Economic Saving of an Array or bank

BlitzMax Forums/BlitzMax Beginners Area/Economic Saving of an Array or bank

CandlestoneDave(Posted 2012) [#1]
Hi All

I am trying to save a tremendous amount of data to a disk. It is essentially a 'save game' file, but it needs to record the entire state of the game world.

The game world is 1000 x 1000 x 200 blocks.

The method I am using currently is as follows:

Local linestring:String
Local out:TStream
linestring = "savegame/" + "save1" + ".bin"
out=WriteStream("savegames/save1.Bin")
i = 0
For z = 1 To 200
For y = 1 To 1000
For x = 1 To 1000
i = i + 1
PokeByte (Myworld:TBank,i,world[x,y,z])
WriteBank(MyWorld:TBank, out:TStream,i,1)
Next
Next
Next

Where the data I am saving is held during the game as an array, world [x,y,z]. The above converts it to a bank, then saves it to a stream.

It works, but the problem is that it takes a very long time to save and then load again. It also creates a save file of 200MB, which seems ridiculously huge.

Does anyone have any ideas of a more time/space economical way of saving the data?

Thanks

Dave


Jesse(Posted 2012) [#2]
writing one byte of data at a time is the slowest. you can write the whole file to the bank stream then write the whole bank at once with FlushStream. Also, you might want to compress the file before writing to a file. you can use the zlib included with Bmax or us a third party one like gman's zip engine:
http://www.blitzmax.com/Community/posts.php?topic=97329#1132795


matibee(Posted 2012) [#3]
Do your game 'blocks' begin with some default value; ie from a map, or even empty? Then you could just write the blocks that are different from the default.

A simple method would be to write [x,y,z,block value] for each changed block, a better way would be to find a chain of changed blocks and write:

x,y,z (start position of chain)
n (length of chain)
n[] values

Compression will also help as Jesse said.

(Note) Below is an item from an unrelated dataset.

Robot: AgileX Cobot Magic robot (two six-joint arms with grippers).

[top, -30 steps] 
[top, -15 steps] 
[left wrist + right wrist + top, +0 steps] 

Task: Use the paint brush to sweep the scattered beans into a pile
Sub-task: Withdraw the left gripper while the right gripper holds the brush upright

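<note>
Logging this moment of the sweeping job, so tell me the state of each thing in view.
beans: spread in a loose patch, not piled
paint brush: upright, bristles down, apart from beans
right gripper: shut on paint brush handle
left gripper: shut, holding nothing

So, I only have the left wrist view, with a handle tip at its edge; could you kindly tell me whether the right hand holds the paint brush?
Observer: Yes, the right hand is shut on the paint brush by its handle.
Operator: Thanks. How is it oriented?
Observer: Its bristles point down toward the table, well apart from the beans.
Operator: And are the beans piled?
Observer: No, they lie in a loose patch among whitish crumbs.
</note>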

Further hints might depend on the world your working with. Perhaps it's a minecraft-a-like? How many types of block are there? If there's 16 or less, two blocks could be written as one byte. etc.


col(Posted 2012) [#4]
Run length encoding would probably be better if youre saving a lot repetitive data, which is generally the case with arrayed game worlds. when combined at the bit level you could potentiallly squeeze your 200mb down to about 2mb upwards.

If you tell us a bit more about the kind of data in each array slot then we can give you a more detailed suggestion.


CandlestoneDave(Posted 2012) [#5]
Thanks a lot for the comments. I'll go through each one in detail after work today. Col, the data in each slot is simply a number between 1 and 256. Thanks.